Lyken17 / Efficient-PyTorch

My best practice of training large dataset using PyTorch.
1.08k stars 139 forks source link

add attributes like imgs and classes in ImageFolder() #15

Closed flyingmrwang closed 4 years ago

flyingmrwang commented 4 years ago

This seems really helpful to improve IO for pytorch dataset. But I also notice the return value is not totally in the same format as imageFolder() when simply replace in training script. Do you have plan to make it available for output of your ImageFolderLMDB like following?

    classes (list): List of the class names.
    class_to_idx (dict): Dict with items (class_name, class_index).
    imgs (list): List of (image path, class_index) tuples

https://pytorch.org/docs/stable/_modules/torchvision/datasets/folder.html#ImageFolder

Lyken17 commented 4 years ago

You mean add documentation? It is a good suggestion but currently I do not have the bandwidth to do since I am traveling. It would be great if you can submit a PR.

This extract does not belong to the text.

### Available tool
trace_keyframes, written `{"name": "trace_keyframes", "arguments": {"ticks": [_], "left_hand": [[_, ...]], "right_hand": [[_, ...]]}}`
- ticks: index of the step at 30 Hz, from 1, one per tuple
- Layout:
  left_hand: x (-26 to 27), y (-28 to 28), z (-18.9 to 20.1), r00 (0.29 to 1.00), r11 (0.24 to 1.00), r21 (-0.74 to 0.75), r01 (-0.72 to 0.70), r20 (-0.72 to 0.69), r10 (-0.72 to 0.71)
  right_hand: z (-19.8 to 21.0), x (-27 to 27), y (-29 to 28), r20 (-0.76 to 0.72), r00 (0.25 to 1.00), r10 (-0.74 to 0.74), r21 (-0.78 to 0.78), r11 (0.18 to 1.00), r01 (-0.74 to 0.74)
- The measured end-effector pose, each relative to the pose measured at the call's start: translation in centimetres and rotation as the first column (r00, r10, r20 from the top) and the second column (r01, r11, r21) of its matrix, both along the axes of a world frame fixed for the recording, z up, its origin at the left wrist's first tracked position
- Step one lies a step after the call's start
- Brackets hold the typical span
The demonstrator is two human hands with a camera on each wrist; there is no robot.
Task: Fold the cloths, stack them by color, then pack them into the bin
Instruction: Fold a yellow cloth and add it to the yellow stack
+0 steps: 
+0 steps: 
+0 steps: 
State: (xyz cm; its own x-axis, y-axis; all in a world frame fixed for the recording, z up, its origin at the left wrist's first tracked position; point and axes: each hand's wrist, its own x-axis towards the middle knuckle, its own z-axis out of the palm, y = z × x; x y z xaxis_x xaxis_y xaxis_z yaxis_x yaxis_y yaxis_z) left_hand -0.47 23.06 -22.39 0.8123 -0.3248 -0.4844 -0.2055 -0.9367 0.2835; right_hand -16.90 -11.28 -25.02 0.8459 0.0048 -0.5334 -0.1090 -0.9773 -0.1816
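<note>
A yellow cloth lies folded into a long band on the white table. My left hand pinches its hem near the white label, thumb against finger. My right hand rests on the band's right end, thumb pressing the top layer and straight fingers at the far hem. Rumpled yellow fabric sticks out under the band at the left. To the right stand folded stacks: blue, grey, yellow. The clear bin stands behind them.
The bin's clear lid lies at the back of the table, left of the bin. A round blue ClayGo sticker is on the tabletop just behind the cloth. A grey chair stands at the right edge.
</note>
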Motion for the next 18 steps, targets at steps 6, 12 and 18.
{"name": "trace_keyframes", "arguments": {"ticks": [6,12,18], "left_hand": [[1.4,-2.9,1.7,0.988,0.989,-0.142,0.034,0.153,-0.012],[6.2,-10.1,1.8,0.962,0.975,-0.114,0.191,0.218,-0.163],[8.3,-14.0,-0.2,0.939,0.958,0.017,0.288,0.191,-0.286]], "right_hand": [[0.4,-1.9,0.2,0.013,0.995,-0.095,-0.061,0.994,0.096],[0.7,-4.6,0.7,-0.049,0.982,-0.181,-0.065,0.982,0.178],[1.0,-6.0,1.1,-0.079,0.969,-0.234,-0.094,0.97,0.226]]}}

flyingmrwang commented 4 years ago

No, I am just replacing my ImageFolder with ImageFolderLMDB. While my upcomming dataLoader requires sampler, which will analyze the distribution of classes. The thing is original ImageFolder provide output like the the whole list besides iterator, while yours only provide iterator. So I am just wondering if it is possible to add them. I already find my lazy way to make it merged into my pipeline, so just a suggestion to improve if you have time in the future.